PROMISE TO KEEP Members of the Alliance of Concerned Teachers challenge President Duterte to make good on his campaign promise to raise teachers’ pay during Monday’s protest rally on Mendiola, Manila. —MARIANNE BERMUDEZ

MANILA, Philippines —  A week before President Rodrigo Duterte’s fourth State of the Nation Address (Sona), more than 200 teachers’ groups filed a resolution on Monday in Malacañang, urging him to finally back up his longtime pledge to increase their salaries.

“No more promises,” said Joselyn Martinez, chair of the Alliance of Concerned Teachers (ACT). “What we need now is a concrete and decisive move to raise our salaries.”

The resolution — signed by 202 public school faculty clubs throughout the country — was filed in the Office of the President (OP).

It was the latest of several moves that teachers’ organizations had taken in a seemingly endless bid to keep a spotlight on the issue.

‘Soft spot in your heart’

In April, nine teachers’ federations also trooped to the OP to file a letter asking the President, the son of a public school teacher, to tap into the “soft spot in your heart” for those in the vocation.

The President has promised to raise teachers’ pay since 2015, when word got around that he might run for the country’s top post. He has repeated the promise nearly 10 times since assuming office, but has sent mixed signals about how much or when it would happen.

“The economic crisis and steep inflation rates have rendered the recent salary adjustments meaningless and ineffective in improving the quality of life of the overwhelming majority of government employees,” read the resolution submitted by the teachers on Monday.

It ended with their longtime demand that entry-level teachers be given a salary of P30,000 from the current P20,754, while Salary Grade 1 employees be provided a wage of P16,000.

Decent life

 

“Effecting the salary increase is about giving justice to the overwhelming majority of government workers who have committed their [lives] to serving the Filipino people with hardly any recognition,” Martinez said. “We and our families deserve a decent life, too.”

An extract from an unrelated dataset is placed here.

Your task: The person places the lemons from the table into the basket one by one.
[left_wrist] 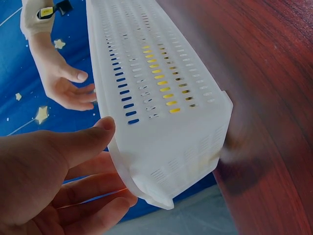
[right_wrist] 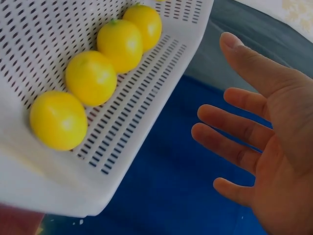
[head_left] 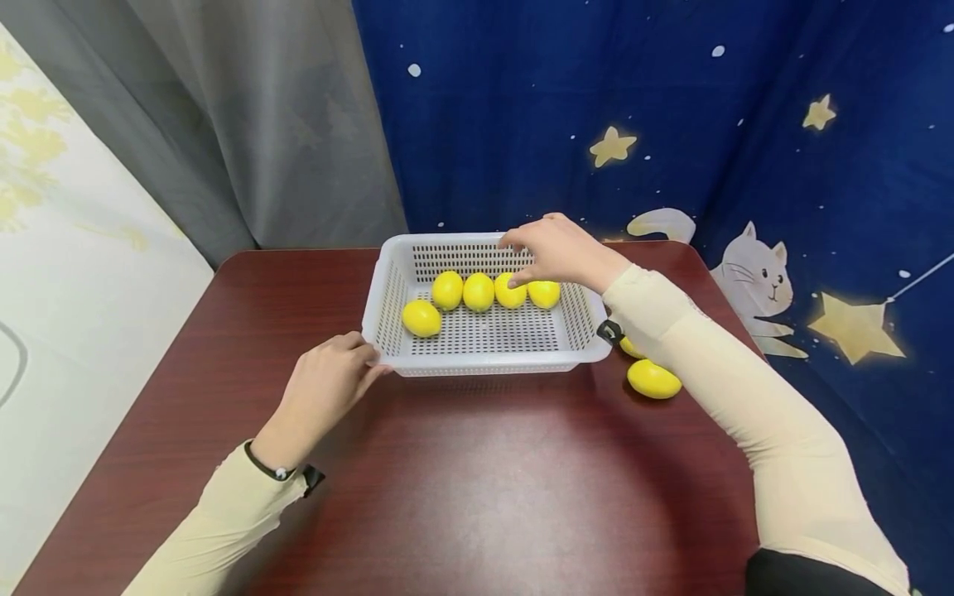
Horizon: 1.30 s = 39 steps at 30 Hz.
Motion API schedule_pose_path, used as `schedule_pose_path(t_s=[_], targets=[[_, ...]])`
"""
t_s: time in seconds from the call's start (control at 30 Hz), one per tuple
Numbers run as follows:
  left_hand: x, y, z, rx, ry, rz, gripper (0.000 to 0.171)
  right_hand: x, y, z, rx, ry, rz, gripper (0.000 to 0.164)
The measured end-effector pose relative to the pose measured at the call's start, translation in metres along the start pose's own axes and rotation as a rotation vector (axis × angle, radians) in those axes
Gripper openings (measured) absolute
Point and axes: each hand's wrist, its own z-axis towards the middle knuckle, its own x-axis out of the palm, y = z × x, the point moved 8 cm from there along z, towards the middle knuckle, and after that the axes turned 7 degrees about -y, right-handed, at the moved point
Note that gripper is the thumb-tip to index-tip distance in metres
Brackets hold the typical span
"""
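Below the right hand's (head_left: pixel 562 248) fingers, relaxed and empty, 4 lemons (head_left: pixel 479 292) make 1 row along the basket's (head_left: pixel 484 361) long axis; the left hand (head_left: pixel 324 377) grips its near-left corner.

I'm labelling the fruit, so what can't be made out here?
Head: one lemon outside the basket, partly covered by the right sleeve.
Left wrist: the lemons inside, hidden by the basket wall; only yellow shows through slots.
Right wrist: a yellow sliver, cut off by the top edge.
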Motion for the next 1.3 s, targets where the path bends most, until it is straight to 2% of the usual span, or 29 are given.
schedule_pose_path(t_s=[0.27, 0.8, 1.3], targets=[[0.000, 0.001, 0.000, -0.002, 0.003, 0.003, 0.024, -0.003, -0.016, -0.015, 0.032, -0.018, -0.008, 0.062], [0.001, 0.000, -0.001, 0.002, 0.003, 0.000, 0.024, -0.013, -0.034, -0.040, 0.085, -0.026, 0.000, 0.062], [0.000, 0.000, 0.000, 0.005, -0.004, 0.005, 0.025, -0.015, -0.043, -0.055, 0.081, -0.040, -0.026, 0.058]])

The teachers also submitted the resolution to the Department of Budget and Management, which earlier raised concerns about how it would fund a pay hike for teachers, the largest segment of the government bureaucracy.

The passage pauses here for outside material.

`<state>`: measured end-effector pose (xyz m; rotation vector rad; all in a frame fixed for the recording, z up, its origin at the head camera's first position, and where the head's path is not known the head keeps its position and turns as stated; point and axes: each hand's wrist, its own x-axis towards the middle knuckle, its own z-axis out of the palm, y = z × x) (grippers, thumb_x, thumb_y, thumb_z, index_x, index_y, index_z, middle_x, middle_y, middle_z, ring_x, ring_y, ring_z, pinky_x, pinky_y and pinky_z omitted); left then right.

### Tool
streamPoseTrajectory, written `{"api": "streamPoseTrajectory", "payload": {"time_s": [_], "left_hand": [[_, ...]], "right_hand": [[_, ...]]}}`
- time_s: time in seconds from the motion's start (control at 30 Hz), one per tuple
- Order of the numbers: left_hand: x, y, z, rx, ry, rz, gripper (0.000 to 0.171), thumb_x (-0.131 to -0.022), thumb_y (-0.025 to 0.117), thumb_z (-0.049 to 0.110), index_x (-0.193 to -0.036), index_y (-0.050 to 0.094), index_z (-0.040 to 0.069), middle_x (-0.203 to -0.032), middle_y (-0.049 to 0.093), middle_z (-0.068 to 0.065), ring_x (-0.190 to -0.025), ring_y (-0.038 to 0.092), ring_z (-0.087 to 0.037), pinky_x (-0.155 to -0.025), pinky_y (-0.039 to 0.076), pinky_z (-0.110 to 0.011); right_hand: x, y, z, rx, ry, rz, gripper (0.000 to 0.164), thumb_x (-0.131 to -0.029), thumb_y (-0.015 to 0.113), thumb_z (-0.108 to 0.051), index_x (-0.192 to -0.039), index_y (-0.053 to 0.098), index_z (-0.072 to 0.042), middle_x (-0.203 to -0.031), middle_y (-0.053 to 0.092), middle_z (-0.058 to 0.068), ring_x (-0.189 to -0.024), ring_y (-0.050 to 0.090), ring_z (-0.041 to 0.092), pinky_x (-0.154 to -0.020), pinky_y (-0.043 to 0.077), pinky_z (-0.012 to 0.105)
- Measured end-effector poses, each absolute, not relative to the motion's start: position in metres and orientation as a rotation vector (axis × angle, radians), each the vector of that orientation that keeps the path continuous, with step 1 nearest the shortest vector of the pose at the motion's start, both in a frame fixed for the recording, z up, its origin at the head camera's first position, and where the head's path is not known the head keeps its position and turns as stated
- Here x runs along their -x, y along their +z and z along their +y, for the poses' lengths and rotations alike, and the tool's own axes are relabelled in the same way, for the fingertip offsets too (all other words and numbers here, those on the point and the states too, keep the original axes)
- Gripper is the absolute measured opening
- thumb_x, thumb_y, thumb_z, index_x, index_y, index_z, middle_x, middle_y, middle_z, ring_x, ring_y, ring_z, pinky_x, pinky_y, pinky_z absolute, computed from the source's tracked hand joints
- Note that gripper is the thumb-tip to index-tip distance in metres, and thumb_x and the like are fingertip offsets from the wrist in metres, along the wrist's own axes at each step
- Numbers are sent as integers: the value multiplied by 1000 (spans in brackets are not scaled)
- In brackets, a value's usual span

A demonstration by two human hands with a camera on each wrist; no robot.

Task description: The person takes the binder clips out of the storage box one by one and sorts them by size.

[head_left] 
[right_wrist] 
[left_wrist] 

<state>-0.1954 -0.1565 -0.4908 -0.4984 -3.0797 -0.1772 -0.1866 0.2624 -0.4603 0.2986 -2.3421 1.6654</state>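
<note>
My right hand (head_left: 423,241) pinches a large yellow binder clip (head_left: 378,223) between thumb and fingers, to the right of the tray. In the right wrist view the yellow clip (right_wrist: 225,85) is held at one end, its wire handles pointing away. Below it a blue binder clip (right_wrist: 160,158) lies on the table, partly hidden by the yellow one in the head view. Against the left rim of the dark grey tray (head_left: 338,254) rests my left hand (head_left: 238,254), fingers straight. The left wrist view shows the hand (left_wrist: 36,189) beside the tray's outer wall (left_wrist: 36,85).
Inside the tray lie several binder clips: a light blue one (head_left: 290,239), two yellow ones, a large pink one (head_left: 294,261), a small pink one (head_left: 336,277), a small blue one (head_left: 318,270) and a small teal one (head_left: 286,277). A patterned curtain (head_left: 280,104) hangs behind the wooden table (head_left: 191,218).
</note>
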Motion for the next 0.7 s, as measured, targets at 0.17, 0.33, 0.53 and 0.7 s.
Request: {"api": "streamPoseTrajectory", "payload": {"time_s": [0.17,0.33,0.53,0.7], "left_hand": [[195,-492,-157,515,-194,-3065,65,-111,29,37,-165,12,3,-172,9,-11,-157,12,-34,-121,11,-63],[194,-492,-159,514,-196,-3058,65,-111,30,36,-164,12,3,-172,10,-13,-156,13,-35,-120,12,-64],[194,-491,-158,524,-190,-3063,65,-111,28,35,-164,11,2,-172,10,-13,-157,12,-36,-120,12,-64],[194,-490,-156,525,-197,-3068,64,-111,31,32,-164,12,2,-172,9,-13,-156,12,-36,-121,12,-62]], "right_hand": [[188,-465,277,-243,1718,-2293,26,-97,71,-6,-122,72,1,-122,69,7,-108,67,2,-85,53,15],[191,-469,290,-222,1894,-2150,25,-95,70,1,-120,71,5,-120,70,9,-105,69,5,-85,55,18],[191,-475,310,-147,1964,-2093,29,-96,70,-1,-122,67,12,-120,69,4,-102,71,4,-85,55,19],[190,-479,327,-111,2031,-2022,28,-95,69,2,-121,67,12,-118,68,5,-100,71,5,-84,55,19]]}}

“A week from now, Duterte will again address the Filipino people in his Sona. We will be waiting to hear his response to our just demands,” Martinez said.

The teachers held a protest at Mendiola in Manila after filing the resolution.

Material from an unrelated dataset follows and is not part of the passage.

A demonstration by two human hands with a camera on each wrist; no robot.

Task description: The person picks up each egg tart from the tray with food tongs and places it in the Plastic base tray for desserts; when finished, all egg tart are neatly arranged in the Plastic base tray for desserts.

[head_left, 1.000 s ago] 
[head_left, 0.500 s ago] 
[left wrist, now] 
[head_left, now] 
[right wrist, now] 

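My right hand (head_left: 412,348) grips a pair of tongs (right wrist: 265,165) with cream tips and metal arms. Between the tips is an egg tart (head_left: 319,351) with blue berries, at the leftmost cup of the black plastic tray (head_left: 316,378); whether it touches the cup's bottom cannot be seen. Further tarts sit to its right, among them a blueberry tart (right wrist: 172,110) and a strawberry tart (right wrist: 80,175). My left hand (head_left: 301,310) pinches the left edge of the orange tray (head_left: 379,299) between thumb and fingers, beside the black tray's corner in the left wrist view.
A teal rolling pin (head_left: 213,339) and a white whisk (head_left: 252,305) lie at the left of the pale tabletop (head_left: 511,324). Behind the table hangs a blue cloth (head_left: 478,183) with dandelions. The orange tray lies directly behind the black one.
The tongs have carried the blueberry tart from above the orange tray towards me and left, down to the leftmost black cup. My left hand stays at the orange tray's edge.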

Carrying a large tarpaulin that bore the interface of a smartphone calendar, teachers culminated the demonstration by marking July 22 as the President’s “day of reckoning” according to the ACT.

Deaf ears

They have repeatedly asked the President and Department of Education officials to engage them in a dialogue on salary increases, but their calls seem to have fallen on deaf ears.

This is the final year that teachers will receive a small pay hike under former President Benigno Aquino III’s Executive Order No. 201, which has granted them about P500 every year since 2015.